- Poster
- Directed by: C.P. Dixit
- Written by: S. M. Abbas R.K. Bannerjee Dhruva Chatterjee
- Produced by: N.N. Sippy
- Starring: Shashi Kapoor Shabana Azmi Asrani Aruna Irani Danny Dengzongpa Iftekhar
- Cinematography: Fali Mistry
- Edited by: Waman B. Bhosle Gurudutt Shirali
- Music by: Ravindra Jain
- Release date: 6 September 1976;
- Country: India
- Language: Hindi
- Box office: ₹5 crore

= Fakira =

1976 Hindi film by C.P. Dixit

Fakira is a 1976 Indian Hindi-language crime action film produced by N.N. Sippy and directed by C.P. Dixit.
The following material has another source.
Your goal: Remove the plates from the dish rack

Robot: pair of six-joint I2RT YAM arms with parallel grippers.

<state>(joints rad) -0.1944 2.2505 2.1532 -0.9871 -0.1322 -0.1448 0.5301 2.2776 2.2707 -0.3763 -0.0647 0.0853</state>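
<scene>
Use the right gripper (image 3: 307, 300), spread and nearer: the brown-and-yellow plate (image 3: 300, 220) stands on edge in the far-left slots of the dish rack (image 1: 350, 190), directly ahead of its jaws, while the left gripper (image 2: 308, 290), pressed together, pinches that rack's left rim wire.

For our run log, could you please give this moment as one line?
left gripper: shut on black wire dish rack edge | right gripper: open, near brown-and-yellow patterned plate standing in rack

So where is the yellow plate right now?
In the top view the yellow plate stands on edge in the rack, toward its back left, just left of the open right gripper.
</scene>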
The film stars Shashi Kapoor, Shabana Azmi, Asrani, Aruna Irani, Danny Denzongpa, Asit Sen, Ramesh Deo and Madan Puri. The music is by Ravindra Jain. The film became a box office hit and emerged as the 6th highest grossing film of the year. The film's team of producer (N.N. Sippy), cast (Shashi Kapoor, Asrani, Danny Denzongpa, Madan Puri) and music composer (Ravindra Jain) had teamed together before for the box office hit Chor Machaye Shor (1974). Fakira was later remade into the Telugu film Dongalaku Donga (1978).

==Plot==
Two small children, who are brothers, lose their parents in a fire. They are harassed by bad men and get separated. They grow up and become criminals. One is played by Shashi Kapoor, while the other is played Danny Denzongpa. They become enemies, not knowing that they are brothers. A policewoman, played by Shabana Azmi, goes undercover in Shashi Kapoor's criminal group, which includes Asrani and Aruna Irani. She and Shashi Kapoor fall in love, but Aruna Irani doesn't trust her as she loves Shashi Kapoor herself. Madan Puri is the villain.

== Cast ==

- Shashi Kapoor as Vijay / Nawab Jhumritalaya / Fakira
- Shabana Azmi as Neeta / Geeta
- Danny Denzongpa as Ajay / Toofan
- Asrani as Popat
- Aruna Irani as Neelam
- Madan Puri as Chiman Lal

==Soundtrack==
All lyrics are written by Ravindra Jain except the song - Aadhi Sachchi Aadhi Jhuthi Teri Prem Kahaani - which is written by Inderjeet Singh Tulsi.
1. "Tota Maina Ki Kahaani To Puraani Puraani Ho Gayi" - Kishore Kumar, Lata Mangeshkar
2. "Hum To Jhukkar Salaam Karte Hain" (Qawwali) - Kishore Kumar, Mahendra Kapoor, Aziz Nazan, Bhushan Mehta
3. "Dil Men Tujhe Bithake, Kar Loongi Main Bandh Aankhen" - Lata Mangeshkar
4. "Fakira Chal Chala Chal" (Sunke Teri Pukar) - Mahendra Kapoor
5. "Akela Chal Re Ho Fakira Chal Re" (Sunke Teri Pukar) - Hemlata
6. "Aadhi Sachchi Aadhi Jhuthi Teri Prem Kahaani" - Mohammed Rafi, Lata Mangeshkar
7. "Yeh Mera Jaadu, Chor Ho Ya Sadhu" - Asha Bhosle

==Accolades==

- 24th Filmfare Awards

Won

- Best Cinematography – Fali Mistry
- Best Art Direction – S. S. Samel

Nominated

- Best Male Playback Singer – Mahendra Kapoor for "Sunke Teri Pukar"
- Best Female Playback Singer – Hemlata for "Sunke Teri Pukar"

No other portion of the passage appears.